Task requirements
A faithful, word-for-word transcription of all the data is what is needed.

Supplied material
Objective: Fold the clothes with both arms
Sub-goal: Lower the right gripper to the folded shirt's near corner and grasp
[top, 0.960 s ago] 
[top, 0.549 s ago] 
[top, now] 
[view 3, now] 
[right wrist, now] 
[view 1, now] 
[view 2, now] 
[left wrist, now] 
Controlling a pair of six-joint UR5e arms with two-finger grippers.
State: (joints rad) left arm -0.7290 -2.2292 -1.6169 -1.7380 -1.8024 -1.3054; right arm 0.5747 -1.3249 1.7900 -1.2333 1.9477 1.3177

Output of the exercise
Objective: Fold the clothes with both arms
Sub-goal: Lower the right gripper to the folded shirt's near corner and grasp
[top, 0.960 s ago] 
[top, 0.549 s ago] 
[top, now] 
[view 3, now] 
[right wrist, now] 
[view 1, now] 
[view 2, now] 
[left wrist, now] 
Controlling a pair of six-joint UR5e arms with two-finger grippers.
State: (joints rad) left arm -0.7290 -2.2292 -1.6169 -1.7380 -1.8024 -1.3054; right arm 0.5747 -1.3249 1.7900 -1.2333 1.9477 1.3177

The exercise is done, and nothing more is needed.